Blackhawks and Kings Could Face a Tough Road Ahead

by | Sep 24, 2017 | Soapbox | 2 comments

The Chicago Blackhawks and LA Kings are no longer perennial Stanley Cup contenders.

Not so long ago, the Chicago Blackhawks and Los Angeles Kings were perennial Stanley Cup contenders. Entering 2017-18, however, their glory days are in the past as they face uncertain futures.

Between 2011-12 and 2014-15, the Blackhawks and Kings won four Stanley Cups between them. The Kings were champions in 2012 and 2014, the Hawks in 2013 and 2015.

In 2013 and 2014, the two clubs faced each other in the Western Conference Finals. The Blackhawks took the Conference title in five games in 2013, but the Kings triumphed the following year in a hard-fought seven-game series.

Since then, the fortunes of both teams declined. After winning the Cup in 2014, the Kings missed the playoffs in two of the next three seasons. The Blackhawks followed their 2015 championship run with two first-round exits.

Looking at their rosters for this season, it’s difficult to make the case that they belong among this season’s legitimate Stanley Cup contenders.

Most of the core players vital to their previous success remain with their respective rosters. The Blackhawks still have forwards Jonathan Toews and Patrick Kane, defensemen Duncan Keith and Brent Seabrook and goaltender Corey Crawford. The Kings still boast netminder Jonathan Quick, blueliner Drew Doughty and forwards Anze Kopitar and Jeff Carter.

However, some of these players (Toews, Seabrook, Crawford and Keith for the Hawks, Quick and Kopitar for the Kings) were either hampered last season with injury or struggled through a troubling decline in their play.

Many of them are 30 or older. Keith is 34 and Crawford and Seabrook are 32. Carter is also 32 while Quick is 31 and Kopitar 30. Considering how much hockey they’ve played in recent years, that mileage could be catching up with them.

Depth in secondary talent could alleviate some of the burden from those players, enabling the Blackhawks and Kings to remain among the Cup challengers. But in recent years, the rosters of both clubs were slowly depleted.

The salary cap played a significant role in weakening the Blackhawks and Kings. Both clubs invested significant portions of their payrolls into re-signing their core players, leaving little room to retain or add skilled secondary talent. The result was a steady departure of quality players via free agency or cost-cutting trades.

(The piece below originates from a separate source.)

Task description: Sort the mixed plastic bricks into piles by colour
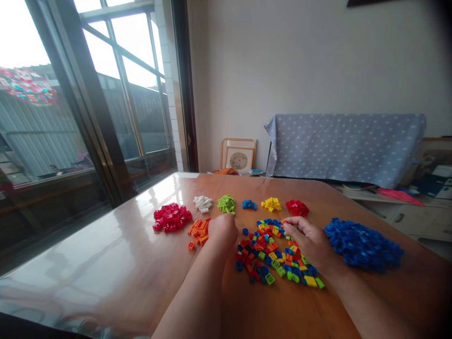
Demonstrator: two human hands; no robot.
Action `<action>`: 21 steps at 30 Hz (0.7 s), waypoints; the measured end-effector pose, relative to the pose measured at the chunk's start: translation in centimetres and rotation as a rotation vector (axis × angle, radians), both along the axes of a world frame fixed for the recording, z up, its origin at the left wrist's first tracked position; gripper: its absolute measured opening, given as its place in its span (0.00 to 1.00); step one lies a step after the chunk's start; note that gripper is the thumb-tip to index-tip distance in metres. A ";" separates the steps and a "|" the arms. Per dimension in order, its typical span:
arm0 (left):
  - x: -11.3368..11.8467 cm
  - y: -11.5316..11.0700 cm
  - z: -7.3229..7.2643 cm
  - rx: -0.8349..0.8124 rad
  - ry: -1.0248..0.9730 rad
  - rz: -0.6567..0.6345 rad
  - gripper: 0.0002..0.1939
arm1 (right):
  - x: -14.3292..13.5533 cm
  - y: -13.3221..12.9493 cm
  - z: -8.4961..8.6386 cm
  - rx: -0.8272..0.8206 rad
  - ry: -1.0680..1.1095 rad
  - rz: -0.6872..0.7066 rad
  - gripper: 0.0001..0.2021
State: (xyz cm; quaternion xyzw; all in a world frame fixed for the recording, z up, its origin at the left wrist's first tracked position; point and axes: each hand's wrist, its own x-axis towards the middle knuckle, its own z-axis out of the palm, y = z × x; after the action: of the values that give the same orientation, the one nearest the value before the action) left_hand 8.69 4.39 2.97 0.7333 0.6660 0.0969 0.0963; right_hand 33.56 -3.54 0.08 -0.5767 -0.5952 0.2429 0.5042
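Observation:
My left hand (pixel 223 230) is curled closed beside the pile of orange bricks (pixel 199 230), with its fingertips turned away, so anything in it is hidden. Just left of that pile lies a single orange brick (pixel 191 246). Thumb and fingertips of my right hand (pixel 308 235) pinch a small orange brick (pixel 283 221) at the far edge of the mixed pile. That mixed pile of toy bricks (pixel 271 252) spreads between my hands, in red, green, yellow, orange and blue, with round blue pieces among them.
Along the back stand small piles: crimson (pixel 172 217), white (pixel 202 203), lime green (pixel 226 204), light blue (pixel 249 204), yellow (pixel 271 204) and red bricks (pixel 297 207). A big heap of blue pieces (pixel 363 245) lies right of my right hand. The shiny wooden table (pixel 106 278) reaches towards a window.

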 end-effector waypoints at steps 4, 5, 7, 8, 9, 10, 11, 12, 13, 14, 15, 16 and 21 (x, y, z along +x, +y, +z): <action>0.3 0.2 0.1 0.109 -0.138 -0.016 0.19 | -0.1 -0.2 0.4 0.017 0.009 -0.017 0.19; 0.6 0.1 0.2 0.122 -0.174 -0.031 0.20 | -0.2 -0.2 0.4 0.024 0.008 -0.018 0.19; 1.4 -0.2 0.3 0.125 -0.239 -0.075 0.20 | -0.2 -0.1 0.4 0.029 0.008 -0.015 0.19; 1.8 -0.5 0.3 0.120 -0.264 -0.100 0.19 | -0.2 -0.1 0.4 0.026 0.009 -0.010 0.19; 2.3 -0.8 0.3 0.113 -0.287 -0.126 0.19 | -0.1 0.0 0.3 0.023 0.011 -0.006 0.18; 2.7 -1.1 0.3 0.105 -0.308 -0.152 0.19 | -0.1 0.0 0.3 0.020 0.013 -0.005 0.18; 3.1 -1.5 0.2 0.095 -0.327 -0.178 0.20 | 0.0 0.0 0.2 0.017 0.014 -0.004 0.18; 3.4 -1.8 0.0 0.077 -0.348 -0.202 0.21 | 0.0 0.1 0.1 0.019 0.014 -0.008 0.18; 3.6 -2.1 -0.1 0.055 -0.359 -0.222 0.24 | 0.1 0.1 0.1 0.022 0.013 -0.015 0.19; 3.7 -2.3 -0.3 0.035 -0.364 -0.235 0.26 | 0.1 0.1 0.0 0.027 0.013 -0.024 0.19; 3.8 -2.4 -0.5 0.018 -0.362 -0.240 0.29 | 0.1 0.2 0.0 0.030 0.014 -0.031 0.19; 3.8 -2.5 -0.6 0.007 -0.354 -0.240 0.32 | 0.1 0.2 0.0 0.032 0.016 -0.036 0.19; 3.4 -2.7 -0.8 0.021 -0.284 -0.159 0.39 | 0.3 0.3 -0.3 0.017 0.001 -0.036 0.19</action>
State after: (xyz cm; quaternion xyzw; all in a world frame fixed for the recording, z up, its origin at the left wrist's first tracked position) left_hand 12.10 1.71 2.13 0.7638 0.5844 0.1984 0.1891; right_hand 33.90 -3.25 -0.24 -0.5827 -0.5866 0.2290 0.5137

For the Kings, offense is the main concern. They were among the league’s lowest-scoring clubs last season. Kopitar had his worst offensive output in years, wingers Tyler Toffoli and Marian Gaborik were sidelined for lengthy stretches while former captain Dustin Brown’s best offensive seasons remain well in the past. Reliable scoring winger and 2014 playoff hero Justin Williams is long gone.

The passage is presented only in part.